Optimal Parenthesizing for Minimal Intermediate Sum

You are given n numbers. Your task is to add exactly n-1 pairs of parentheses to determine the order of additions. When an addition is performed, an intermediate sum is produced. The total cost is defined as the sum of all n-1 intermediate results.
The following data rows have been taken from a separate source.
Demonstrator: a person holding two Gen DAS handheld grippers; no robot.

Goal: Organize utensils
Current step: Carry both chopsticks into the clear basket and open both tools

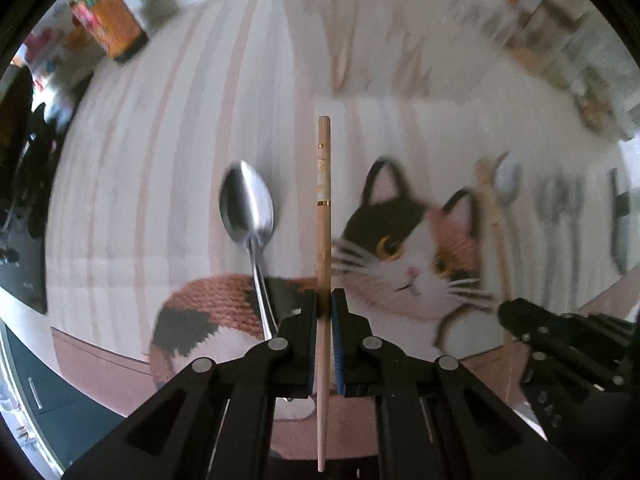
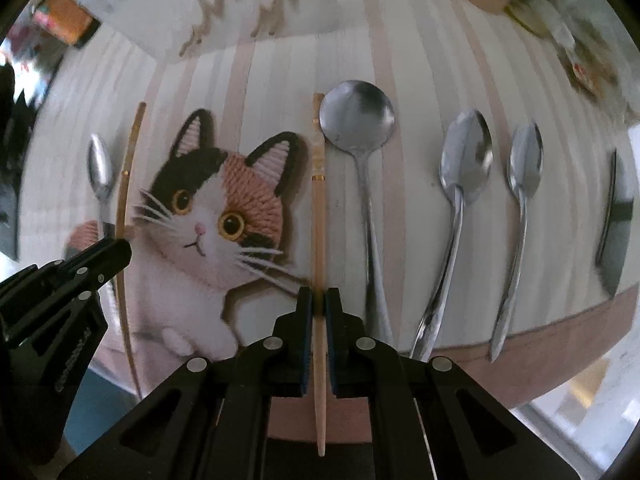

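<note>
My left gripper [image 1: 324, 300] is shut on a wooden chopstick [image 1: 323, 208] that points forward over a striped cat-print mat [image 1: 160, 152]. A metal spoon [image 1: 249, 208] lies on the mat just left of it. My right gripper [image 2: 319, 298] is shut on a second wooden chopstick [image 2: 319, 208], right of the cat's face [image 2: 208, 208]. The left gripper [image 2: 116, 252] shows at the left of the right wrist view with its chopstick [image 2: 126, 184] and the small spoon [image 2: 100, 172]. The right gripper [image 1: 510, 314] shows at the right of the left wrist view.
Right of the right-hand chopstick lie a round spoon [image 2: 358, 116], two oval spoons [image 2: 466, 152] [image 2: 525, 160] and a dark-handled knife [image 2: 614, 216] in a row. An orange box [image 1: 110, 20] stands at the mat's far left. Blurred clutter [image 1: 560, 44] lines the far right edge.
</note>
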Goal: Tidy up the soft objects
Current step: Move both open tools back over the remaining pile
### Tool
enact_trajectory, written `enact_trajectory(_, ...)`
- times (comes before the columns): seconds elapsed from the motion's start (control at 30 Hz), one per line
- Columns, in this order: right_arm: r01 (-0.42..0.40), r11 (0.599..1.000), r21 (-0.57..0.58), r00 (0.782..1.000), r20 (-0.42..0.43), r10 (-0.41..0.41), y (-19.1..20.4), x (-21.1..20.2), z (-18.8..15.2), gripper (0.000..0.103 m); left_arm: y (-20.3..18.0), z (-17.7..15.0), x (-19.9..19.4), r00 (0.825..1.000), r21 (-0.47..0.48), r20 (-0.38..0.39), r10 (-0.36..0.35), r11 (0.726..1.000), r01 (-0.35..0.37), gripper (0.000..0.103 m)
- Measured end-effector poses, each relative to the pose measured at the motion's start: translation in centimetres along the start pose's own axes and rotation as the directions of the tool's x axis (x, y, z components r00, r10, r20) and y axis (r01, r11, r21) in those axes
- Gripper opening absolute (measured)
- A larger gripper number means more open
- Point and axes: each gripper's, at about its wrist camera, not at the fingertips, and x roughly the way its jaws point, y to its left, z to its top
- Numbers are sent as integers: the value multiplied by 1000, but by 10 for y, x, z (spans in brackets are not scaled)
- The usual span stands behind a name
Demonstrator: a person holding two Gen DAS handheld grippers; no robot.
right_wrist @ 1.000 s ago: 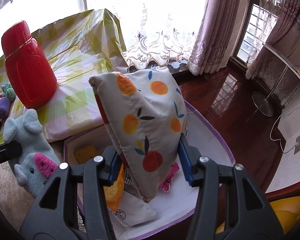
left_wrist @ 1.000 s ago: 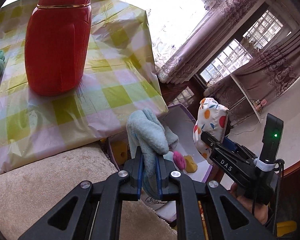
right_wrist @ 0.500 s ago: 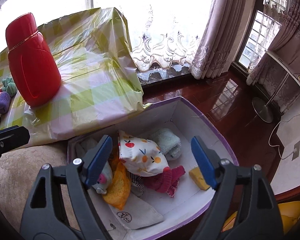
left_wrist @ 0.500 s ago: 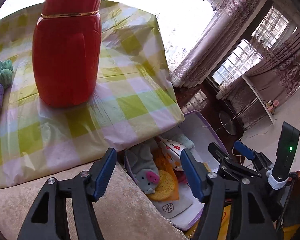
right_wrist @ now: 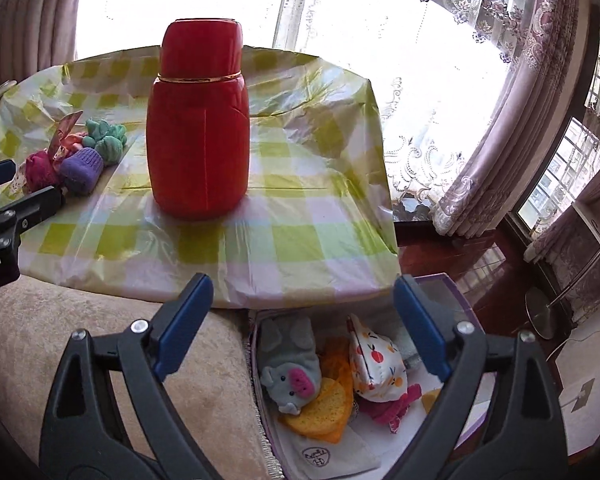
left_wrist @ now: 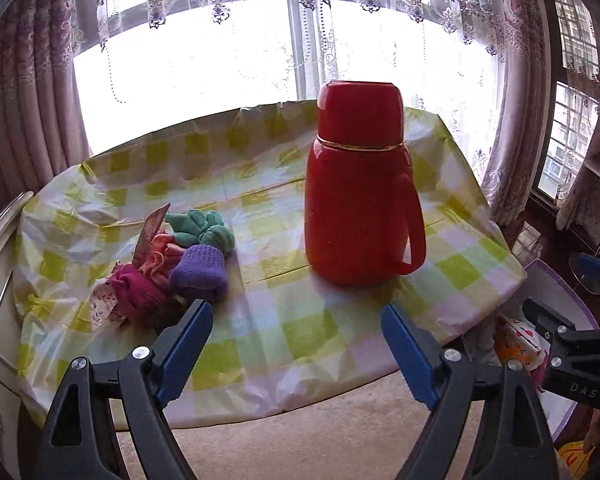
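Both claws wide apart, nothing in them. Left gripper (left_wrist: 296, 344) hangs over the table (left_wrist: 300, 328) edge w/ the knit pile (left_wrist: 180, 264) just ahead-left; go for the purple roll (left_wrist: 198, 270) first, come in low, squeeze mid-body. Right gripper (right_wrist: 302, 326) sits above the box (right_wrist: 460, 300), elephant (right_wrist: 290, 364) and pouch (right_wrist: 376, 364) inside. Steer clear of the red flask (left_wrist: 360, 184) further back.
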Motion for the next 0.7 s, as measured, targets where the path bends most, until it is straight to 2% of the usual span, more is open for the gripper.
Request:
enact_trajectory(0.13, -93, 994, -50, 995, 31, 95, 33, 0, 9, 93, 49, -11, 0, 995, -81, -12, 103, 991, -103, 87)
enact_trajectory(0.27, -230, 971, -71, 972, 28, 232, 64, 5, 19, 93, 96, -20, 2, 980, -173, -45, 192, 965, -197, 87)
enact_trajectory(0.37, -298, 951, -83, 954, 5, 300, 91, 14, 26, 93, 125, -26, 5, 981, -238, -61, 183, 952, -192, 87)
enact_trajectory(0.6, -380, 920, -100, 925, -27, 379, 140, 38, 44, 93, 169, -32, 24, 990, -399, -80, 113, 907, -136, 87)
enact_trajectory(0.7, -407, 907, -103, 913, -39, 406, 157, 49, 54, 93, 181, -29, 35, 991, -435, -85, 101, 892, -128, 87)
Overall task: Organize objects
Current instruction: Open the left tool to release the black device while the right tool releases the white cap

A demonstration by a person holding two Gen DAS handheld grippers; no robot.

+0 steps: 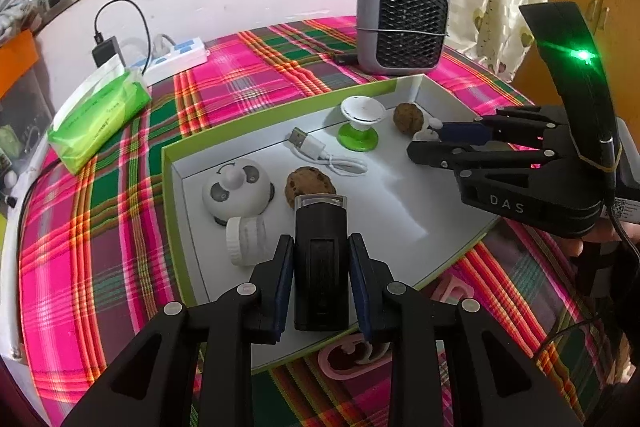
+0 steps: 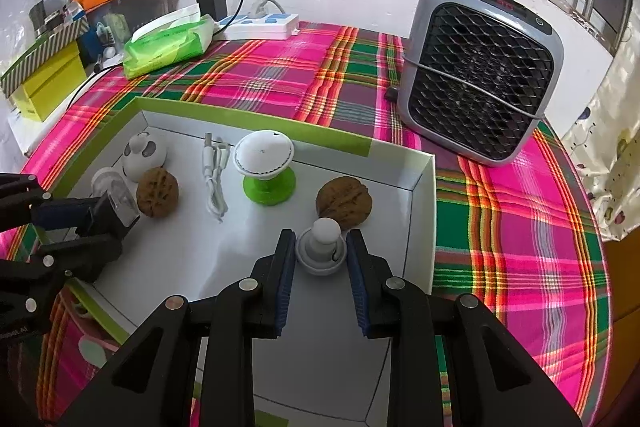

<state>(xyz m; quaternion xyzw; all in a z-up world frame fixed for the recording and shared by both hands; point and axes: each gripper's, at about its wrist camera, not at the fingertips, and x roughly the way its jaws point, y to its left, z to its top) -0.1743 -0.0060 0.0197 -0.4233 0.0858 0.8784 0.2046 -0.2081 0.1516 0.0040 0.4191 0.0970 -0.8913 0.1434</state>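
Left gripper (image 1: pixel 321 263) clenched on black stamp (image 1: pixel 320 259), lower end hidden, right gripper (image 2: pixel 321 259) bracketing small white bulb (image 2: pixel 321 247), contact unclear

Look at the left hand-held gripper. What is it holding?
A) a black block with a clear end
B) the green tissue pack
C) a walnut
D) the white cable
A: the left hand-held gripper has both pads pressed against a black block with a clear end, held over the white box; the walnut, cable and tissue pack lie untouched.
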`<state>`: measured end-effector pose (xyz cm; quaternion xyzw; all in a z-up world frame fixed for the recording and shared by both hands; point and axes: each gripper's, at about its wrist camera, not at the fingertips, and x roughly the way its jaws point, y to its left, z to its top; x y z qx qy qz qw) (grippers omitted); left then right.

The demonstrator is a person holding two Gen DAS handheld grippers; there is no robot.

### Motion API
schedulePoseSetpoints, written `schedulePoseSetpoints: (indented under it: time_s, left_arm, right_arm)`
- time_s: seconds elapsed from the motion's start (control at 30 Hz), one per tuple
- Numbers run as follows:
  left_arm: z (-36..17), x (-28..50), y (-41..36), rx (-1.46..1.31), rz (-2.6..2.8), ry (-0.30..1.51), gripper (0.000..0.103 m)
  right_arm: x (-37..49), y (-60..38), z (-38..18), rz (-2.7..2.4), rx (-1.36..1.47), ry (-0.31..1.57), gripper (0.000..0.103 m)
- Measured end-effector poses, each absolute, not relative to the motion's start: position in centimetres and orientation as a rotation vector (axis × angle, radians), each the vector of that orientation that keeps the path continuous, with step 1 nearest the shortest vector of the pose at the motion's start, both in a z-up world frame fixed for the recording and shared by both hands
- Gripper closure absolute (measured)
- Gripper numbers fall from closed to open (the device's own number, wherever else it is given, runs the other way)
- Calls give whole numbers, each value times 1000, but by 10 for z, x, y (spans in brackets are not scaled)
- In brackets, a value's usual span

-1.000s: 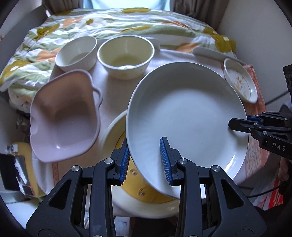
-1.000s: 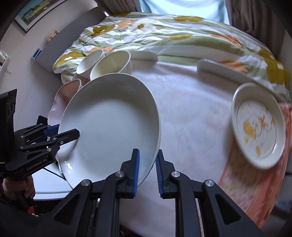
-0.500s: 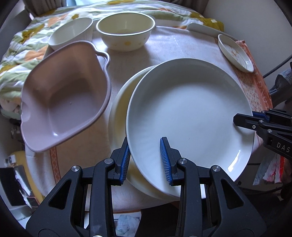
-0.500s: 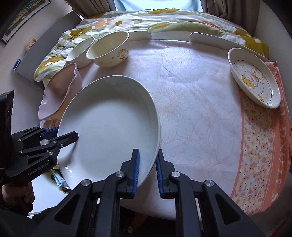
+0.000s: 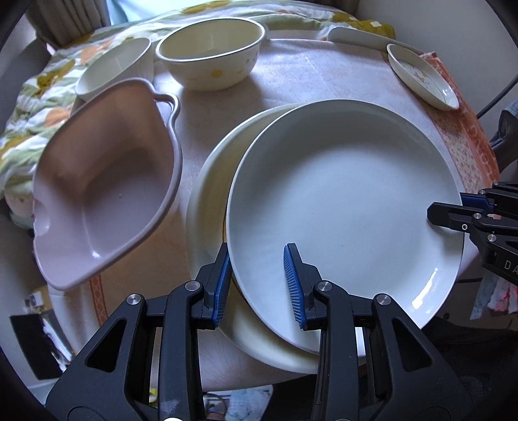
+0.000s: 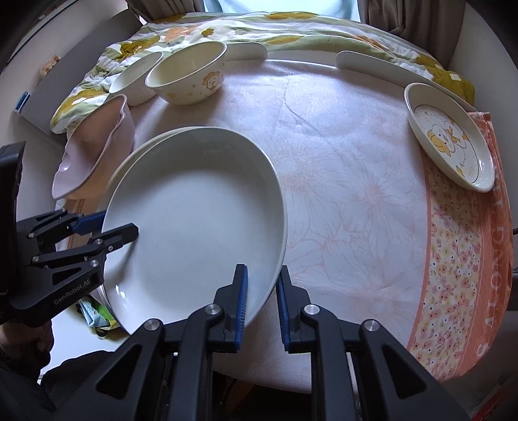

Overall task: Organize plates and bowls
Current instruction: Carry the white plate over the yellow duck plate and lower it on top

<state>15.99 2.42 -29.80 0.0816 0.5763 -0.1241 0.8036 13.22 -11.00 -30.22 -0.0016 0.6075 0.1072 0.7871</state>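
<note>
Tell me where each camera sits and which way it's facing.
Left wrist: on the left hand-held gripper, looking across the white plate toward the bowls; the right hand-held gripper shows at the plate's far rim.
Right wrist: on the right hand-held gripper, looking across the table; the left one shows.
Both views share the white plate.

A home bedroom: a floral quilt [image 6: 275, 30] bunched behind the cloth-covered table [image 6: 340, 168], curtains [image 5: 68, 19] beyond it, a cartoon-chick dish [image 6: 450, 136] on the table
</note>
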Motion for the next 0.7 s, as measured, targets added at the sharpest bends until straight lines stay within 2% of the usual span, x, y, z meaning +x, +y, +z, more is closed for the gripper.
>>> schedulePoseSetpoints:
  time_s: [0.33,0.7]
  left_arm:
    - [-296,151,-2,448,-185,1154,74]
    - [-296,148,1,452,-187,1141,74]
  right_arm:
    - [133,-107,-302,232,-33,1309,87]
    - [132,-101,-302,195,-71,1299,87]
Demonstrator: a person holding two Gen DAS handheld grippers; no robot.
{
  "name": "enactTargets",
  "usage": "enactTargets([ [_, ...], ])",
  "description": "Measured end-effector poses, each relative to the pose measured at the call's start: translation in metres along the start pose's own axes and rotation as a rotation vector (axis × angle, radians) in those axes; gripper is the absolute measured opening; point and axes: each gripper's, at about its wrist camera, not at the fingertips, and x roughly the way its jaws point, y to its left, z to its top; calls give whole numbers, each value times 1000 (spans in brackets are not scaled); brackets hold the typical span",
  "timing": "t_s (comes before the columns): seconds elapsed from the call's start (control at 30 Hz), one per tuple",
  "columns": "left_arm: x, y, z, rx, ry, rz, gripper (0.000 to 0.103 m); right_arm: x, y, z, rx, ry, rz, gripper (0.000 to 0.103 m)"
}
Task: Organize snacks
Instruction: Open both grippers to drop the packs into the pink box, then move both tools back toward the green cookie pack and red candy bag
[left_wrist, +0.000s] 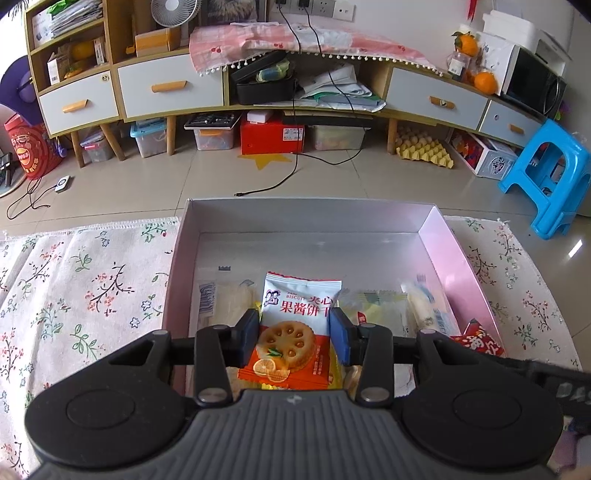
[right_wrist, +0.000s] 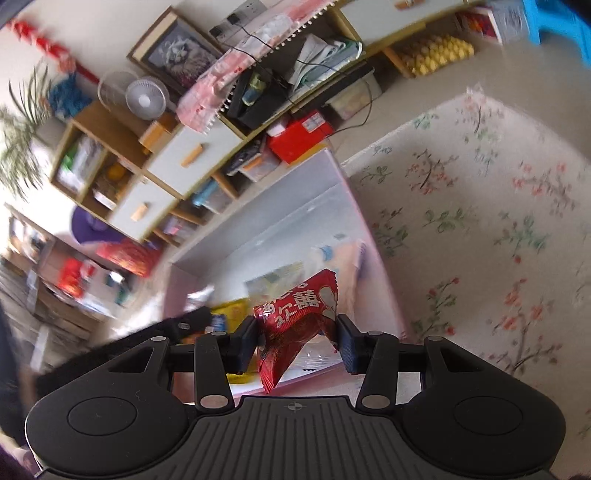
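Left wrist: left tongs (left_wrist: 293, 334) clamp biscuit packet (left_wrist: 295, 325) over box (left_wrist: 458, 254). Right tongs (right_wrist: 297, 338) pinch red packet (right_wrist: 295, 321) by crumpled edge; might slip.

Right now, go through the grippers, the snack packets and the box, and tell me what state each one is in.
left gripper: shut on the biscuit packet
biscuit packet: held upright over the box
right gripper: shut on the red packet
red packet: crumpled between the fingers, lifted
box: open, no lid, several packets lying flat inside
yellow packet: lying flat in the box
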Motion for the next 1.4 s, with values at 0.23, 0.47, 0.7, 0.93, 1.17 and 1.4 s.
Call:
enactTargets([
  [0.23, -7, -4, -2, 41, -21, 3, 61, -7, -7, 3, 51, -24, 39, 63],
  [0.47, -23, -2, -8, 50, -19, 5, 78, -28, -4, 9, 45, -49, 52, 73],
  [0.7, -48, 1, -24, 91, -20, 17, 91, -54, 11, 4, -33, -21, 30, 77],
  [0.93, -75, 5, -46, 113, -13, 39, 98, -81, 22, -8, -94, 10, 51, 82],
  [1.17, -94, 12, -73, 106, 18, 52, 99, -97, 22, -27, -134, 56, 2, 83],
  [1.4, -113, 19, -96, 92, -5, 43, 102, -103, 21, -42, -158, 105, -40, 84],
])
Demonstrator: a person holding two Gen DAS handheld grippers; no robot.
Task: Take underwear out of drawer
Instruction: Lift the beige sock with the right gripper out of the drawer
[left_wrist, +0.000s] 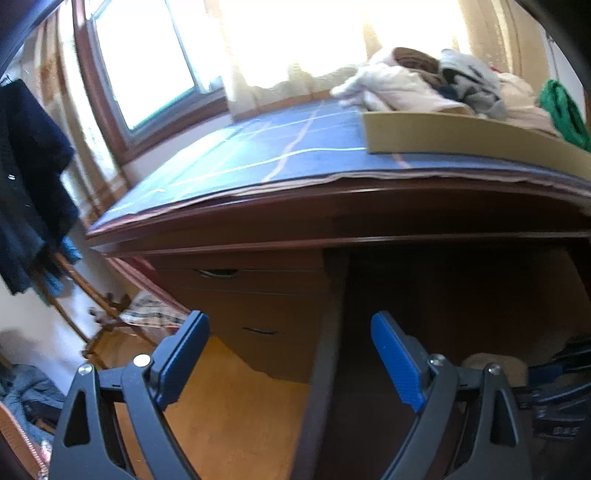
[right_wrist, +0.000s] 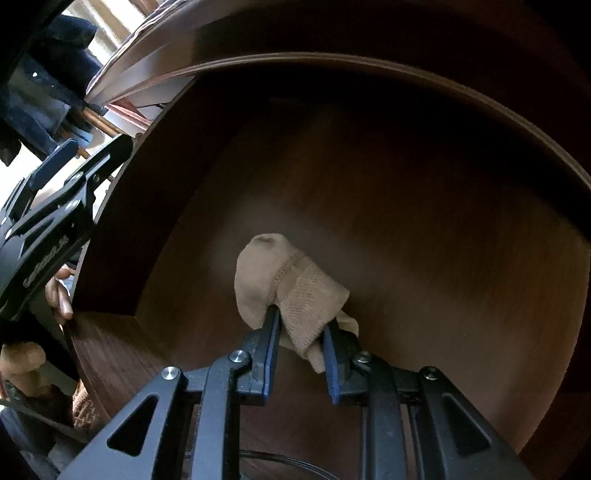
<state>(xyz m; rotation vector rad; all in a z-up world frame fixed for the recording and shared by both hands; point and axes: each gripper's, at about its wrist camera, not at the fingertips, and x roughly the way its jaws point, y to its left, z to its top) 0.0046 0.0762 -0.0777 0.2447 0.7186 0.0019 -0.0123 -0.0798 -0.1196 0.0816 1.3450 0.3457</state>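
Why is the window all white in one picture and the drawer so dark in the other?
Left wrist view: sunlight through the window washes it out to white, and the desk edge bends from the fisheye lens. Right wrist view: the drawer sits in shadow and looks smeared, while the beige underwear catches some light.

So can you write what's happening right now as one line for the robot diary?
step: lifting out | right gripper: shut on beige underwear | place: inside brown drawer | left gripper: open, empty
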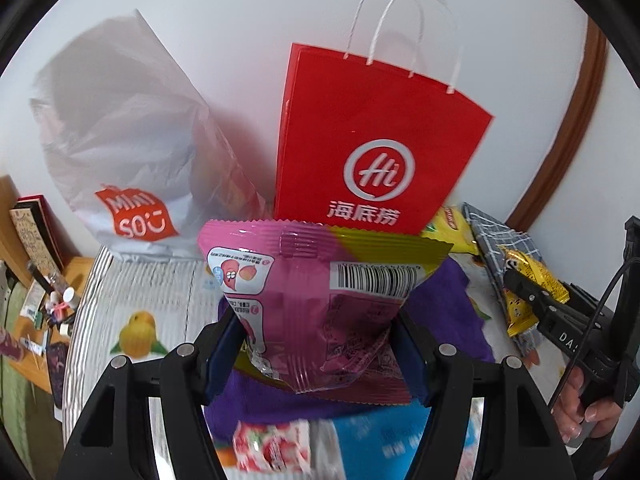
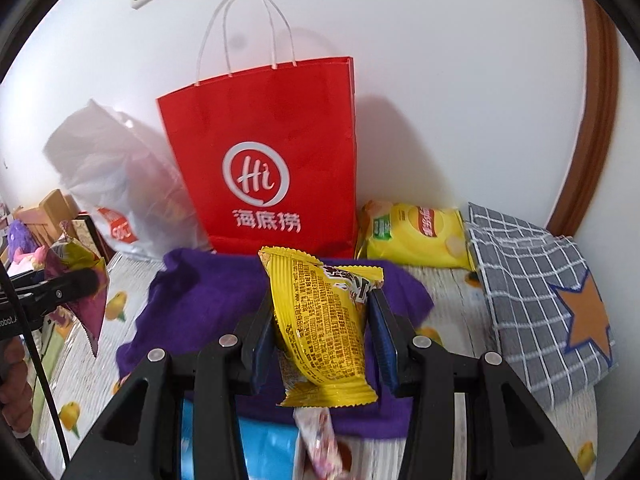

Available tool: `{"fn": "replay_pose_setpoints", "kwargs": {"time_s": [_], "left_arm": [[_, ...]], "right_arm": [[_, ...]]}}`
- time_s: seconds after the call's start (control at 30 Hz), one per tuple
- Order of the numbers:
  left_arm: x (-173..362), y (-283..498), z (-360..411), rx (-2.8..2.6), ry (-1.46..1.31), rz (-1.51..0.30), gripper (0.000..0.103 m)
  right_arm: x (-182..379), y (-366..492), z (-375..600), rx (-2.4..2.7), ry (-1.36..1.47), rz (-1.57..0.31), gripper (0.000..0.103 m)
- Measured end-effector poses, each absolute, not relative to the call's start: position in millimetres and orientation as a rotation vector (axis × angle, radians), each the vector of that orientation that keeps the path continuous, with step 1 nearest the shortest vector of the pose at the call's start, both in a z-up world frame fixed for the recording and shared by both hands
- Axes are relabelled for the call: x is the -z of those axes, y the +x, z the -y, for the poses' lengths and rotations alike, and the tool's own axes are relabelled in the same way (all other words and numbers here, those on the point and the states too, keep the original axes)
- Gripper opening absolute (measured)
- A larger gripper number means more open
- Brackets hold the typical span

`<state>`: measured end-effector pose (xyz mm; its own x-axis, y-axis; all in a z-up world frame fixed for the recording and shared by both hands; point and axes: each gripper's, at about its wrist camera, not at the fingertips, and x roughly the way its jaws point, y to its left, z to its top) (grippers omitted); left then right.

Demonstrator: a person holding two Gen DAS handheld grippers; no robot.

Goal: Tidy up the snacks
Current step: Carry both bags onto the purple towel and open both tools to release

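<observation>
Two snack packets lifted above the tabletop [image 2: 440, 280]: one pink packet [image 1: 316, 304] pinched in the left gripper [image 1: 320, 356], one yellow packet [image 2: 324, 320] pinched in the right gripper [image 2: 324, 344]. Underneath, one purple cloth [image 2: 208, 300]. Behind, against the wall, one red paper bag [image 2: 272, 152], one white plastic bag [image 1: 132, 152], one yellow chip bag [image 2: 416, 236], one checked grey cloth [image 2: 532, 280].

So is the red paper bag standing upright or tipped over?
Upright. The red paper bag stands on its base by the wall, handles pointing up.
</observation>
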<state>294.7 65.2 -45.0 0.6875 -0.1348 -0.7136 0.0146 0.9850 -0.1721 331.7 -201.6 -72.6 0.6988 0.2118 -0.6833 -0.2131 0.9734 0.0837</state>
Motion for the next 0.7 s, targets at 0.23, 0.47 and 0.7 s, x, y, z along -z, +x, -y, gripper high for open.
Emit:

Although addition is associative and the final sum is invariant, the cost (i.e. the sum of intermediate sums) depends on the order in which you perform the additions.

Objective: Determine the parenthesizing strategy (i.e. the order of pairwise additions) such that the total cost is minimized.

Example: For the numbers [1, 2, 3, 4], one optimal way is:

• Compute 1+2 = 3 (cost = 3), resulting in list [3, 3, 4].
• Then compute 3+3 = 6 (cost = 6), resulting in list [6, 4].
• Finally compute 6+4 = 10 (cost = 10).

Total cost = 3 + 6 + 10 = 19.

This problem is analogous to the optimal merging or Huffman coding strategy where the greedy technique of selecting the two smallest numbers to merge first will yield the minimal total cost.

inputFormat

The input consists of two lines:

1. The first line contains an integer n (n ≥ 2), representing the number of numbers.
2. The second line contains n space-separated integers.

outputFormat

Output a single integer which is the minimum total cost, computed as the sum of the n-1 intermediate sums when the additions are performed in the optimal order.

sample

2
10 20

30